Any day, Republican nominee Roy Moore will almost certainly end his campaign to represent Alabama in the U.S. Senate. When that happens, his partisans will say -- as they are saying now -- that even though he's been accused of sexual misconduct, none of the charges have been proved.
In other words, say Moore's supporters, the candidate has been denied the presumption of innocence.
They're at best half right.
Moore, who had a controversial tenure as the state's chief justice, has been accused of (among other things) an improper relationship with a 14-year-old girl and, most recently, sexual assault. He denies everything, but his lead in next month's special election has collapsed. Yet nothing's
As I've argued in this space before, it's easy to misunderstand the presumption of innocence. When a defendant faces criminal trial, the rule is part of the tool kit that reduces the likelihood that the state will take away life or liberty unless we are very sure of guilt. Although mistakes still happen, there would be a lot more of them in the absence of the presumption.
But the presumption simply tells us who has the burden of producing evidence. It doesn't tell us how much evidence has to be produced. Criminal trials require proof beyond a reasonable doubt. Most civil proceedings demand proof only a preponderance of the evidence -- the standard of more probably than not. The presumption of innocence doesn't supply the standard of evidence; it tells us who wins if there isn't any.
How much evidence do we require to make decisions in everyday life? Most of the time, for most of our decisions, a good deal less than a jury might need. If Girlfriend suspects Boyfriend of cheating, we don't say that she acts unjustly if she breaks up with Boyfriend on less proof than would be required in a court of law. If Washington tells her buddy Adams that there was a rat under her table at Jefferson's restaurant, Adams won't say, "I'll wait for formal adjudication." Adams will stop going, and will probably spread the word.
These actions aren't irrational. The approach we have evolved for criminal conviction doesn't apply to every area of life. We make decisions all day long based on evidence that would not persuade a jury.
One might argue, plausibly, that political candidates are entitled to a stronger presumption of innocence because they are more likely than the rest of us to be the target of spurious charges. Fair enough. But we can't reasonably conclude that because trumped-up charges are more likely at election time, the better course is to treat all accusations as false.
Each voter is a jury -- a jury of one. Each voter has to weigh the evidence and decide whether the charges are likely to be true. Ideally, we should be principled about the whole thing, especially at election time. If a certain amount of proof will suffice to persuade us of wrongdoing by a candidate we abhor, the same amount of proof should persuade us of wrongdoing by a candidate we adore.

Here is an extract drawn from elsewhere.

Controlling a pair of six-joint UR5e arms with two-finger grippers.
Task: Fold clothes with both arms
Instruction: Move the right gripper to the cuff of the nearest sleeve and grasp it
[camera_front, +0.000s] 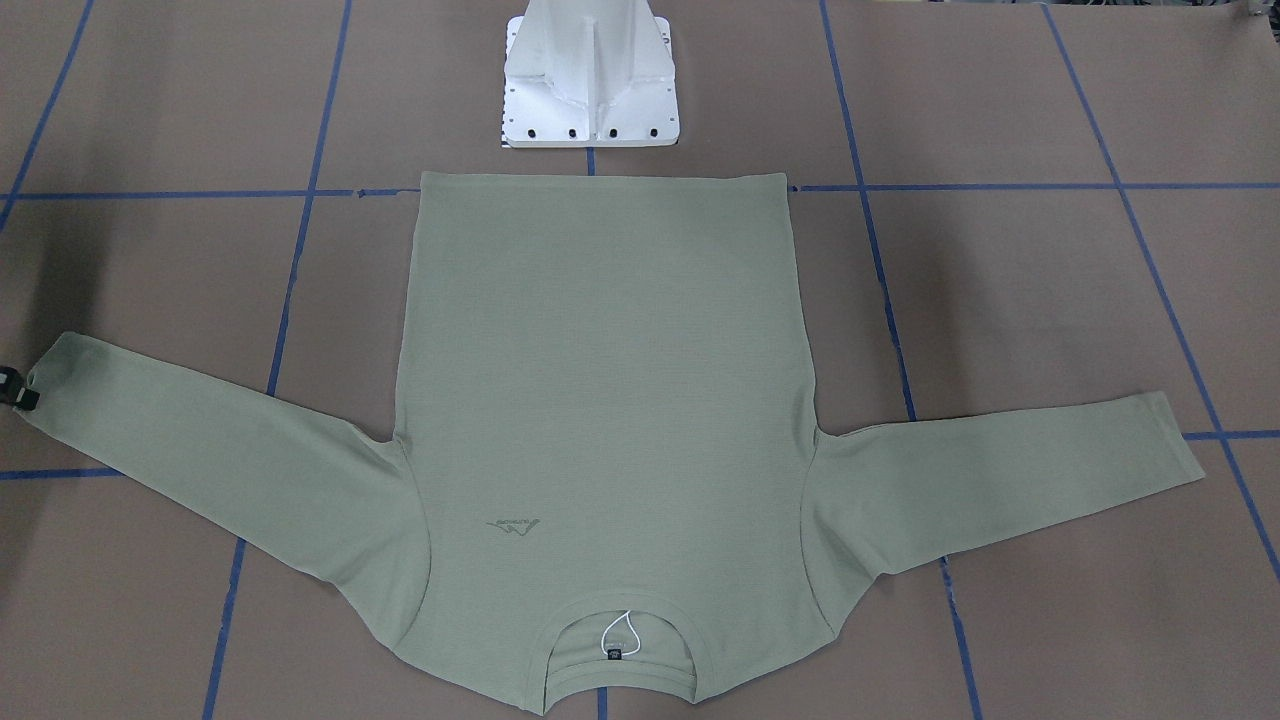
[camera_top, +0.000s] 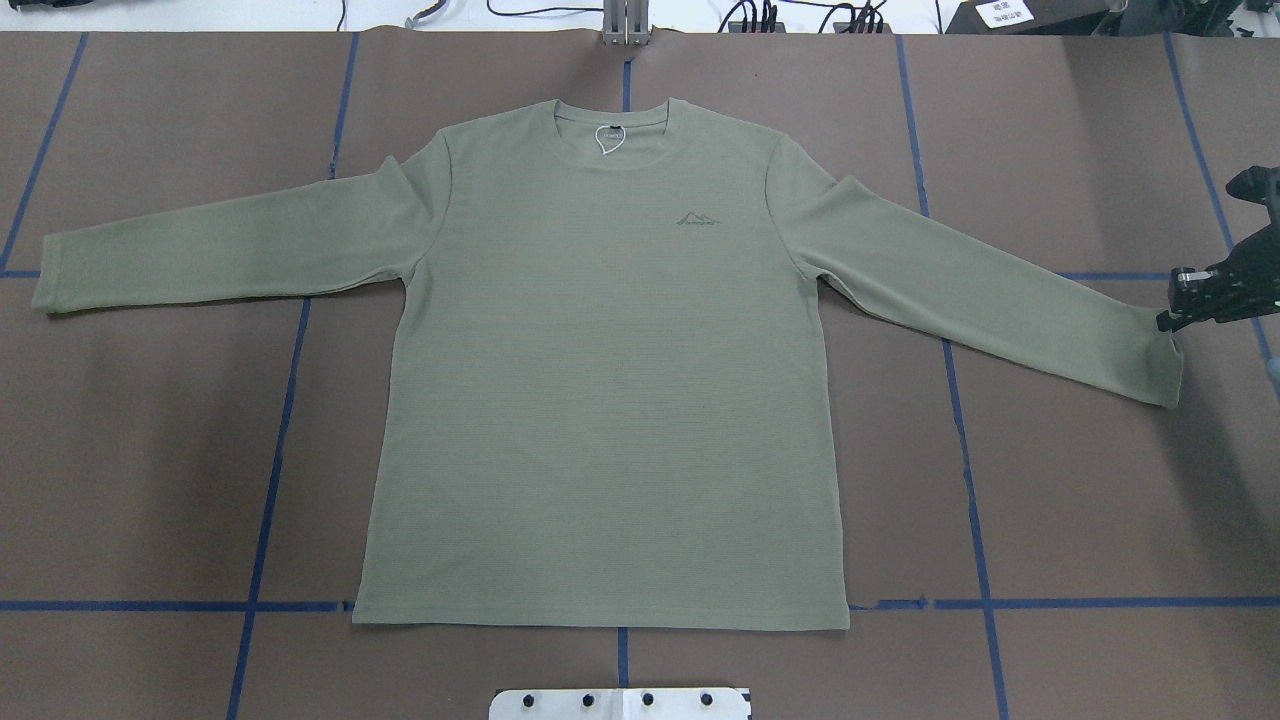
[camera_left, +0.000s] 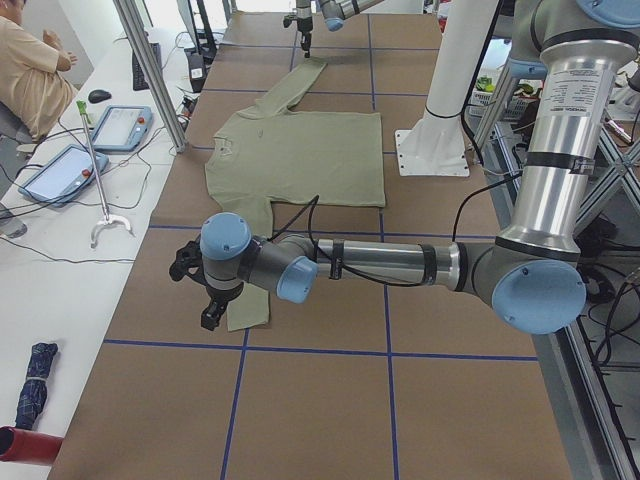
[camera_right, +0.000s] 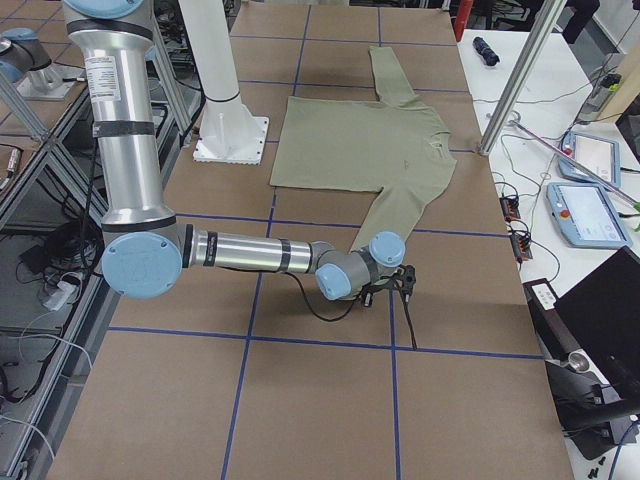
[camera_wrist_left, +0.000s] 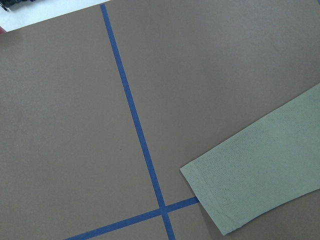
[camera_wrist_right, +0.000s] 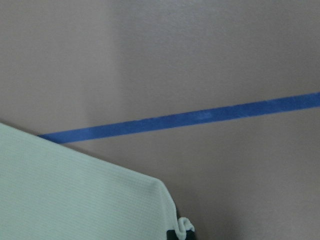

One is reminded here of New York Times columnist William Safire's 1994 defense of President Bill Clinton against Paula Jones's charges -- Clinton and Safire, as you may recall, being sharp political enemies. "I mistrust sudden memories and late hits and lucrative victimhood," Safire wrote. He argued that although "sexual harassment is widespread, wrong, unlawful and should be stopped," the best way to do so would be to discourage complaints years after the fact as a way of encouraging victims to file charges promptly. Maybe that's right, maybe it's wrong. But at least Safire, to his credit, applied the same standard to those he supported and those he opposed.
There's nothing wrong with each of us having a per se rule. We can decide, with Safire, to always be skeptical. We can decide, by contrast, to follow what Catherine MacKinnon once described as the methodological secret of feminism: to believe the stories women tell. What's important is to be principled, by which I mean in this case being consistent. Certainly we should never decide which charges to believe or disbelieve depending on where our partisan interests lie. (Although, sadly, we do.)
In all of this, we as citizens should apply our faculty of reason. We should not sputter "presumption of innocence" when what we mean is "burden of proof." And we should not treat the casting of a vote at election time the same as the casting of a vote on a jury.
Still, there is an aspect of the presumption of innocence that I think in conscience our political discourse ought to retain. In the British practice of the 19th century, if Carter was on trial for an utterance supposed to be treasonous, and if the utterance was susceptible of more than one interpretation, the court was supposed to choose the interpretation that made the utterance not treasonous. The presumption of innocence was literal: It referred to the innocence of the remark.
That's a good rule for politics. If the charge against the candidate is not something that he allegedly did but something that he admittedly said, let's give him the benefit of the doubt. If there's a way to understand his words that makes him not a monster, let's choose that one. On the other hand, if his remarks admit of only one construction, and it's a bad one, then he's stuck.
All of which brings us back to Judge Moore. He's not in trouble because of something terrible he's supposed to have said. He's in trouble because of something terrible he's supposed to have done. Of course it's possible that he's done nothing at all. But the court of public opinion has its own rules. The job of voters is to set partisanship aside and exercise their reason, in order to decide whether the accusations of misconduct are too plausible to ignore. If they are, that plausibility alone is enough to guide the decision. At election time, the presumption of innocence can't rescue the guilty.